### Work item
Would you please repeat the data exactly as given?

[Information provided]

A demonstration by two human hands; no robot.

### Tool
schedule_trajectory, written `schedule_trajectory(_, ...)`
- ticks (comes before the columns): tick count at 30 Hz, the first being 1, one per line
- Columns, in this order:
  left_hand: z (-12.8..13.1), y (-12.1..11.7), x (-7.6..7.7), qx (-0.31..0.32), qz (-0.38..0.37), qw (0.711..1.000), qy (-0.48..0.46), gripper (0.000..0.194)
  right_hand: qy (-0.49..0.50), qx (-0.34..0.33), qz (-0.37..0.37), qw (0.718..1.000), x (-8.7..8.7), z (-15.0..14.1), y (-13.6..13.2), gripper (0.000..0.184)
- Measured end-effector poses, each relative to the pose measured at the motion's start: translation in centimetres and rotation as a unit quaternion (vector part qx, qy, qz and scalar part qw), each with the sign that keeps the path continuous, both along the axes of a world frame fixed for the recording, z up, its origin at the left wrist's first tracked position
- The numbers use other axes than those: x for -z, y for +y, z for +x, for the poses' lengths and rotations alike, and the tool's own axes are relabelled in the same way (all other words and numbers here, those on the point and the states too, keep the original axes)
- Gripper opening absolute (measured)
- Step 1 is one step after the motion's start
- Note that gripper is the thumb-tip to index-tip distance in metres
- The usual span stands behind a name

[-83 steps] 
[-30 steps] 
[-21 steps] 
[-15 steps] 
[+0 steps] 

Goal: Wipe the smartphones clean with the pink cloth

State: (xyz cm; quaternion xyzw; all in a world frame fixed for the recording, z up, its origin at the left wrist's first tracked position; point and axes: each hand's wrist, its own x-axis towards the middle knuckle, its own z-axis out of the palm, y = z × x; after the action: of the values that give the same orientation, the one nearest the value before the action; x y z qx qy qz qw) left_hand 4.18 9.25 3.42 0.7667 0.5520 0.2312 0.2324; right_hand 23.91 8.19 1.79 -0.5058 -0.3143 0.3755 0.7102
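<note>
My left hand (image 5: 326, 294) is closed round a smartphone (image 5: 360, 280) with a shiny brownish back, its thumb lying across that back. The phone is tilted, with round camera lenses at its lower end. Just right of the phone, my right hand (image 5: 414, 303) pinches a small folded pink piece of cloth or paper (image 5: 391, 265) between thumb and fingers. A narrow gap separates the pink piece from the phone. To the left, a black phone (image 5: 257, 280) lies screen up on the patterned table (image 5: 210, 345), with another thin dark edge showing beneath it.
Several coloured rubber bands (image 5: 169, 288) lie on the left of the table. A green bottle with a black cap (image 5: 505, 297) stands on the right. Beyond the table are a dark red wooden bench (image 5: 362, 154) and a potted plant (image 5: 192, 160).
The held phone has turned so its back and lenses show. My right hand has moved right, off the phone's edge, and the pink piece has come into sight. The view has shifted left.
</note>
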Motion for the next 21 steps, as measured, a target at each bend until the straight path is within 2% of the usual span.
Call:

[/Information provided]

### Result of this exercise
A demonstration by two human hands; no robot.

### Tool
schedule_trajectory, written `schedule_trajectory(_, ...)`
- ticks (comes before the columns): tick count at 30 Hz, the first being 1, one per line
- Columns, in this order:
  left_hand: z (-12.8..13.1), y (-12.1..11.7), x (-7.6..7.7), qx (-0.31..0.32), qz (-0.38..0.37), qw (0.711..1.000), qy (-0.48..0.46), gripper (0.000..0.194)
  right_hand: qy (-0.49..0.50), qx (-0.34..0.33), qz (-0.37..0.37), qw (0.718..1.000), x (-8.7..8.7), z (-15.0..14.1), y (-13.6..13.2), gripper (0.000..0.184)
- Measured end-effector poses, each relative to the pose measured at the motion's start: translation in centimetres and rotation as a unit quaternion (vector part qx, qy, qz and scalar part qw), each with the sign that keeps the path continuous, both along the axes of a world frame fixed for the recording, z up, its origin at the left wrist's first tracked position
- The numbers use other axes than those: x for -z, y for +y, z for +x, for the poses' lengths and rotations alike, and the tool's own axes are relabelled in the same way (all other words and numbers here, those on the point and the states too, keep the original axes)
- Gripper opening absolute (measured)
- Step 1 is one step after the motion's start
- Note that gripper is the thumb-tip to index-tip distance in metres
- The usual span stands behind a name

[-83 steps] 
[-30 steps] 
[-21 steps] 
[-15 steps] 
[+0 steps] 

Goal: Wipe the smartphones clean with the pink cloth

State: (xyz cm; quaternion xyzw; all in a world frame fixed for the recording, z up, its origin at the left wrist's first tracked position; point and axes: each hand's wrist, its own x-axis towards the middle knuckle, its own z-axis out of the palm, y = z × x; after the action: of the values that give the same orientation, the one nearest the value before the action; x y z qx qy qz qw) left_hand 4.18 9.25 3.42 0.7667 0.5520 0.2312 0.2324; right_hand 23.91 8.19 1.79 -0.5058 -0.3143 0.3755 0.7102
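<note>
My left hand (image 5: 326, 294) is closed round a smartphone (image 5: 360, 280) with a shiny brownish back, its thumb lying across that back. The phone is tilted, with round camera lenses at its lower end. Just right of the phone, my right hand (image 5: 414, 303) pinches a small folded pink piece of cloth or paper (image 5: 391, 265) between thumb and fingers. A narrow gap separates the pink piece from the phone. To the left, a black phone (image 5: 257, 280) lies screen up on the patterned table (image 5: 210, 345), with another thin dark edge showing beneath it.
Several coloured rubber bands (image 5: 169, 288) lie on the left of the table. A green bottle with a black cap (image 5: 505, 297) stands on the right. Beyond the table are a dark red wooden bench (image 5: 362, 154) and a potted plant (image 5: 192, 160).
The held phone has turned so its back and lenses show. My right hand has moved right, off the phone's edge, and the pink piece has come into sight. The view has shifted left.
</note>
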Motion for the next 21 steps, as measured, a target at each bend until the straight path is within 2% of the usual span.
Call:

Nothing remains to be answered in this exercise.